Take the entries below and print, exactly, the stretch from the line containing "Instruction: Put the" through the line containing "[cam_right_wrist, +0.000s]", both included.

═════ INPUT DATA ═════

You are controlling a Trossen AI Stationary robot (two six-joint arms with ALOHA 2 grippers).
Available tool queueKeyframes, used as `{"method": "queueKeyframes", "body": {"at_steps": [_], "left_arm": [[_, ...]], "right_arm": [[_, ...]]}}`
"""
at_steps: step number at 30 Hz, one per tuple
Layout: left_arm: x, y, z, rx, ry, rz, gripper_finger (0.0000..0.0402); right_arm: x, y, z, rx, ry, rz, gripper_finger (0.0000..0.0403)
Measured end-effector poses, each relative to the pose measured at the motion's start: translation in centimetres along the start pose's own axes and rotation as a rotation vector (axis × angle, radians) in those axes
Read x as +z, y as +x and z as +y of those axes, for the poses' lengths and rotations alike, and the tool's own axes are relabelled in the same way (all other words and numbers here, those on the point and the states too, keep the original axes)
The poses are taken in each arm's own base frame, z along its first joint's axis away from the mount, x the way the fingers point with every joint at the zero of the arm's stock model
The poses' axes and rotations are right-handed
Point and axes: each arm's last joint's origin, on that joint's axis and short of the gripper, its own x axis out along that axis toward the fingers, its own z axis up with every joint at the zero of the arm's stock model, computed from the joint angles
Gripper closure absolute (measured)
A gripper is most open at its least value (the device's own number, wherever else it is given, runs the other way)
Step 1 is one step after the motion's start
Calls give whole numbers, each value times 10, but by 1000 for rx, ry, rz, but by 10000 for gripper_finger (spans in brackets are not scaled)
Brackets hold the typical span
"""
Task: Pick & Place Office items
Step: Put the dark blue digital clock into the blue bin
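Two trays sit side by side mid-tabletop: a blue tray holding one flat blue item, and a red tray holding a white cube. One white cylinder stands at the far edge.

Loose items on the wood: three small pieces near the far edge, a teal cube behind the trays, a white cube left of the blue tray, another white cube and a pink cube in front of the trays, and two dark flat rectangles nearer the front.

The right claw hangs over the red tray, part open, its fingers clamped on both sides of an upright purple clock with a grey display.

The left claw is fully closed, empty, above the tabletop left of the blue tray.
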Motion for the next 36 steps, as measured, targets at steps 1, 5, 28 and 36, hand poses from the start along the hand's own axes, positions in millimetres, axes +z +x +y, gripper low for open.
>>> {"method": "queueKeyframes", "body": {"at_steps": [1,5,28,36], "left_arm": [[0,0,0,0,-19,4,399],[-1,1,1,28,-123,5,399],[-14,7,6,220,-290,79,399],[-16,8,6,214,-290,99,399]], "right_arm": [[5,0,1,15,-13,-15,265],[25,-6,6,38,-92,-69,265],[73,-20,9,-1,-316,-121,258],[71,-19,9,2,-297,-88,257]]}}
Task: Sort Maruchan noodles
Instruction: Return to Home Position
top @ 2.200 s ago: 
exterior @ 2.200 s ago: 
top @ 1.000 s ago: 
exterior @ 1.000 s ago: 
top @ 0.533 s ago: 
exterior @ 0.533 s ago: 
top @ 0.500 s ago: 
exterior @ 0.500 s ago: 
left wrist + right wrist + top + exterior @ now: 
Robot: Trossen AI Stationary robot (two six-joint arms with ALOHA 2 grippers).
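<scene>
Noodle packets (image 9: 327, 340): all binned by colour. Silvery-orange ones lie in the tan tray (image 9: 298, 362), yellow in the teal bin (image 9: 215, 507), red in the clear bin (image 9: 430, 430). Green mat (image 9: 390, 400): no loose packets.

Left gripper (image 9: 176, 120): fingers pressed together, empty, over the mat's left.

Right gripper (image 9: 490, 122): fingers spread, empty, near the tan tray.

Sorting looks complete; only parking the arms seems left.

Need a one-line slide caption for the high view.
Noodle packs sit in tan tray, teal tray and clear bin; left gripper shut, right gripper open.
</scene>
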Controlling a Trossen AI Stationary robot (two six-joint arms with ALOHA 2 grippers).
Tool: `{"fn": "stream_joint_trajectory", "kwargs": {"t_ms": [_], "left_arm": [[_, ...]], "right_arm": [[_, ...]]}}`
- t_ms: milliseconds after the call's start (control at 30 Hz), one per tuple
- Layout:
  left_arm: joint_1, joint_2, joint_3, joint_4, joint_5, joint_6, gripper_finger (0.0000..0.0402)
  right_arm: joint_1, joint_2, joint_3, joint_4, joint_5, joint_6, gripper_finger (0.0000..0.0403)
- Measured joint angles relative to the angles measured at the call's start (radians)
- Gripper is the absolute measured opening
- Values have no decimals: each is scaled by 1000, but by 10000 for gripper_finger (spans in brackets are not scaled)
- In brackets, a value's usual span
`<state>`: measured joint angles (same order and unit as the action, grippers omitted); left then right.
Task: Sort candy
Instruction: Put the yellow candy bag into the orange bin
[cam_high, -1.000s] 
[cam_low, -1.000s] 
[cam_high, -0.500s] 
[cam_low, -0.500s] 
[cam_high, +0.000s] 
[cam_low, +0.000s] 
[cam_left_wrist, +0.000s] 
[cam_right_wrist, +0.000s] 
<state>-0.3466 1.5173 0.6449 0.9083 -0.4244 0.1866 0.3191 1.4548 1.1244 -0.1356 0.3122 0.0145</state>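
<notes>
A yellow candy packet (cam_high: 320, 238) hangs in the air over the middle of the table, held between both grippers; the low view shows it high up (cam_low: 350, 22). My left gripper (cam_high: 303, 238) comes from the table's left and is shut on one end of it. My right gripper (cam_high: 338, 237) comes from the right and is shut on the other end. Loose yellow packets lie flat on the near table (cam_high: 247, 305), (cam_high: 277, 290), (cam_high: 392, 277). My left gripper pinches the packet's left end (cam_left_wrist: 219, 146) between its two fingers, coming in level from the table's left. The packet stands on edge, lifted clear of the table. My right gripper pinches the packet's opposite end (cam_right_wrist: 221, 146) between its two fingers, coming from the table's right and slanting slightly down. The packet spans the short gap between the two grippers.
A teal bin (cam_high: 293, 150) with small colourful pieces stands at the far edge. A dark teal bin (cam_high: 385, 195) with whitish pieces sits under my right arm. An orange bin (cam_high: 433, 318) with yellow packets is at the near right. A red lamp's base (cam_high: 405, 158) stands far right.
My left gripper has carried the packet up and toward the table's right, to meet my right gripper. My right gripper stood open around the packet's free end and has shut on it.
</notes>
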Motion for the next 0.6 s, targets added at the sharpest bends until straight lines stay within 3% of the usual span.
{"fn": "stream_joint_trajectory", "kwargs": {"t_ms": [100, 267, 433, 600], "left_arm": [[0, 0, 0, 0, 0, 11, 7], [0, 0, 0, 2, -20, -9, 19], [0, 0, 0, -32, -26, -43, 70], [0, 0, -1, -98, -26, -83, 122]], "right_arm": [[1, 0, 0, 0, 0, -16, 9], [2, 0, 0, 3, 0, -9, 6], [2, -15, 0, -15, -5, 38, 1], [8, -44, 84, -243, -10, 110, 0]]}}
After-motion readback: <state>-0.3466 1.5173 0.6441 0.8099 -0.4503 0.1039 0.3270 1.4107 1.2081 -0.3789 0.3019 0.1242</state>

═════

# WORKED SOLUTION
Instruction: Put the yellow candy bag into the orange bin
[cam_high, -1.000s] 
[cam_low, -1.000s] 
[cam_high, -0.500s] 
[cam_low, -0.500s] 
[cam_high, +0.000s] 
[cam_low, +0.000s] 
[cam_left_wrist, +0.000s] 
[cam_right_wrist, +0.000s] 

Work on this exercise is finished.